How exactly "secure" is a container with all capabilities dropped, distroless, with a custom rootfs directory, a static, single binary with chmod set at 100 and file ownership pointed to non-root u...
ser*, and said non-root user being "nonexistant" (i.e set via ENV)? Can such container -STILL- be exploited/breached through malicious means? Forgot to mention that its a DOCKER container @ title, but there you have it. Just curious.
Thanks in advance.
Absolutely. Check out side channel attacks.

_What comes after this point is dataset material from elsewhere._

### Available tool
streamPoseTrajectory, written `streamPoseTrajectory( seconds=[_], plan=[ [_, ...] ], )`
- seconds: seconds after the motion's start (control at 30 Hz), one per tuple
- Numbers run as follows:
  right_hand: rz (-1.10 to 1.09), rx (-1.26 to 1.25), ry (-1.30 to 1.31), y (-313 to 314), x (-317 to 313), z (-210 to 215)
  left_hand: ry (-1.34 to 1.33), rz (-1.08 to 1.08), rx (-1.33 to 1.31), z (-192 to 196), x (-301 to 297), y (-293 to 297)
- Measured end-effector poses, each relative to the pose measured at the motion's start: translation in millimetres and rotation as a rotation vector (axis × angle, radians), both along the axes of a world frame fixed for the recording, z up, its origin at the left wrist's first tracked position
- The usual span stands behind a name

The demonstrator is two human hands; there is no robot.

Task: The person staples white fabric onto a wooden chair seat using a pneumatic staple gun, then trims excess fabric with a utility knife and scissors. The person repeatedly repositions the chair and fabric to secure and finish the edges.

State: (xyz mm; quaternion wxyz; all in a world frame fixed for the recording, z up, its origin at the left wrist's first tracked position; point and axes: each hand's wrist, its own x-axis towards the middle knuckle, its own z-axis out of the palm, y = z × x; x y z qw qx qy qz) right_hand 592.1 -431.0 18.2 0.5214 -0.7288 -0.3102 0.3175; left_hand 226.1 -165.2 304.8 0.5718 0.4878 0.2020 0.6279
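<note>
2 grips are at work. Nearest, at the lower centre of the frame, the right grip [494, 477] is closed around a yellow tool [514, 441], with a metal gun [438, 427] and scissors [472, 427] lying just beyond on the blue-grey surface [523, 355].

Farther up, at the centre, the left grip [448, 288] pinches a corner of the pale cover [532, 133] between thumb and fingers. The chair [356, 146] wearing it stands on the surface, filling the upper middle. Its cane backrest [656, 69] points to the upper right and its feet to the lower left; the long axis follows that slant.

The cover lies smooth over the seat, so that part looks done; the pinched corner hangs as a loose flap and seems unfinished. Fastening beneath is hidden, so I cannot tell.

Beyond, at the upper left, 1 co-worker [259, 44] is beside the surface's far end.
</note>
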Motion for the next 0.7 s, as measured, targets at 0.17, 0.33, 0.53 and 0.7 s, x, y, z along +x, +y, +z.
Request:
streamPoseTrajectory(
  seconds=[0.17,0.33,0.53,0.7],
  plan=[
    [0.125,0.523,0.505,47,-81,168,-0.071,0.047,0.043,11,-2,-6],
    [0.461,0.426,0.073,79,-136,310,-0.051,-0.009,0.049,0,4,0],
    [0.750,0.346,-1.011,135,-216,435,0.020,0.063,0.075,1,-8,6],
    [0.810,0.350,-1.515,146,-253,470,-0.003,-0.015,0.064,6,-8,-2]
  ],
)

The problem here isn't about software exploits, but hardware issues. https://en.wikipedia.org/wiki/Side-channel_attack
Some things to get you started: Meltdown and Spectre: https://en.wikipedia.org/wiki/Meltdown_(security_vulnerability), https://en.wikipedia.org/wiki/Spectre_(security_vulnerability)
Rowhammer: https://en.wikipedia.org/wiki/Row_hammer
These are exploited by malicious processes doing something to the hardware which may result in information about your process(es) being leaked. Now, if this is on your computer, then the chances of encountering a malicious process that exploits this hardware bug would be low.
However, when you move this scenario to the cloud, things become more possible. Your vm/container is being scheduled on CPUs that may/may not be shared by other containers. All it would take is for a malicious guest VM to be scheduled on the same core/CPU as you and try exploiting the same hardware you're sharing.
Fair enough. Thank you for your input.